Throughout the debate, Michaels takes the stance that there is no need for urgent action on climate change. He labels the call by the United Nations for a global treaty on the issue “a silly thing” and argues that the predictions made in 1990 about magnitudes of warming from climate change had already been proven wrong – meaning climate skeptics had been proven right. Primarily citing the work of other noted industry-funded climate skeptics like Roy Spencer, Robert Balling, and John Christy.
Michaels’ arguments center on the idea that we shouldn’t care so much “whether it warms,” but rather “how much it warms” and when. If the warming is “primarily in the winter, you don’t care very much. If it’s primarily in the night, you don’t care very much.” However, “[i]f it’s in the summer days, you care a lot more.” Michaels concludes his opening remarks with a “one-minute diatribe on how federal climatologists don’t really tell you the truth, and how your government is trying to mislead you,” citing one instance in which predictions about intensifying rainfall were mischaracterized as being particularly catastrophic. Michaels stages this example as grounds to dismiss all the predictions and modeling around climate change as “rhetoric.” He goes on to note that the aforementioned rains would probably be welcome given the day’s hot temperatures, and that they would “probably do wonders for Virginia agriculture.”
Robock prefaced his remarks by contrasting his financial relationships with Michaels’, saying “I don’t get any money from any interest group. I don’t have — I don’t represent anybody except for myself. I’m part of the international scientific community.” He argued for the general reliability of climate models, and that some of the figures Michaels presented were taken out of context: “The figure Pat showed … showed cooling after the data Ben used, and that’s because there was the huge Mount Pinotuba volcanic eruption just after that. We understand that. That is what climate models predict.”
Michaels admits that “there will be a human influence on the climate,” but maintains that “it’s not going to be very much” and that we shouldn’t be spending money to stop the “warming of the coldest nights in the winter, the lengthening of the growing season and the greening of the planet.” Michaels also acknowledges the severity of action required in the case of a serious climate problem: “You have to reduce emissions by 60 to 80%, if you believe it’s a serious problem … I don’t think it’s real moral of us to plan the energy structure of a society 250 years from now” given that our current dependence on fossil fuels “only resulted in everybody living twice as long as they do, and living a very nice life.”

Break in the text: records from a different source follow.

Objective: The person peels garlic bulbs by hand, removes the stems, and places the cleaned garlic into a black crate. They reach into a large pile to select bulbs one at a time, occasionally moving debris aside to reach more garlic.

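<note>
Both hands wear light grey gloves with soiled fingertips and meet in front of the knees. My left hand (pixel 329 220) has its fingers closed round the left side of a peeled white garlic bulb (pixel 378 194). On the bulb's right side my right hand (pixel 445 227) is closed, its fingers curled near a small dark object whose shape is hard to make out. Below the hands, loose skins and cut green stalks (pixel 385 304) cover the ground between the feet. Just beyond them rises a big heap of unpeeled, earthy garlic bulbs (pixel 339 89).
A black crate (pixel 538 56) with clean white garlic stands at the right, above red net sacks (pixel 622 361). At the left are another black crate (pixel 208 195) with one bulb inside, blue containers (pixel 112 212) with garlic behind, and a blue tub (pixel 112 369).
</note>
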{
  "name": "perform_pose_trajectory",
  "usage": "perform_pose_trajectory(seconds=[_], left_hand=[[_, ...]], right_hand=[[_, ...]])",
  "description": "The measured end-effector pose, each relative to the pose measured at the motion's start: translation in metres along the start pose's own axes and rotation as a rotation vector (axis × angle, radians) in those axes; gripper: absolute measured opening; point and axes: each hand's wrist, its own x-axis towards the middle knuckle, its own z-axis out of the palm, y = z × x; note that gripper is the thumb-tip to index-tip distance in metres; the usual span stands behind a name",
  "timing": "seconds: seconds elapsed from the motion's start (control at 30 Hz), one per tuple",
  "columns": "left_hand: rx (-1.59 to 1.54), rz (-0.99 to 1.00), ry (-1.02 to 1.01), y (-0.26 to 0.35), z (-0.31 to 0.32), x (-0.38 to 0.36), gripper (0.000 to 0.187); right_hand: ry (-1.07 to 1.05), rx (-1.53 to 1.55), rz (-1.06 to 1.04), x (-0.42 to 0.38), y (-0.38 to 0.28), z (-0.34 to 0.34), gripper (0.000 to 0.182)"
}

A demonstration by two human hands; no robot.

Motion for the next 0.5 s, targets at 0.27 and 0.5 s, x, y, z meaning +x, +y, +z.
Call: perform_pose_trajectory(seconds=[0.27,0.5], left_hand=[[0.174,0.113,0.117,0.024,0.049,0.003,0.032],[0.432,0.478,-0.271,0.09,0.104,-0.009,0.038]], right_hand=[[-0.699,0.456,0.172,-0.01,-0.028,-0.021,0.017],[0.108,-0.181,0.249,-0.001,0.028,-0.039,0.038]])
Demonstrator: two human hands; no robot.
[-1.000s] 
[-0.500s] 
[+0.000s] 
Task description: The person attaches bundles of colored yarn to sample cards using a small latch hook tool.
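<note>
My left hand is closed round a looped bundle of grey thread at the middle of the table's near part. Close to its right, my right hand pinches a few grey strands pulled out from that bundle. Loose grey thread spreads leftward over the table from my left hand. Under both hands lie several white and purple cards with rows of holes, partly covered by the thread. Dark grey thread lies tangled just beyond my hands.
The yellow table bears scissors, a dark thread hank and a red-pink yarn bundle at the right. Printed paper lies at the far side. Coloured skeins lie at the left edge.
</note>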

Robock and Michaels took a few questions from the audience, including one from Fred Singer, another Koch-affiliated climate skeptic, in which Singer seemed to question the dependability of models given that, being models, their inputs are necessarily “artificial.” The discussion then turns to the extinction of the dinosaurs as a result of climate change induced by the impact of an asteroid, and then to the general adaptability of humans to new climates. Michaels argues that we are already evolutionarily adapted to a warmer planet, since “human beings evolved in Africa.” Conflating climate with temperature, he states that “when all the human beings lived in Africa … the temperature in which they lived was a little bit warmer than two degrees C above the current temperature.”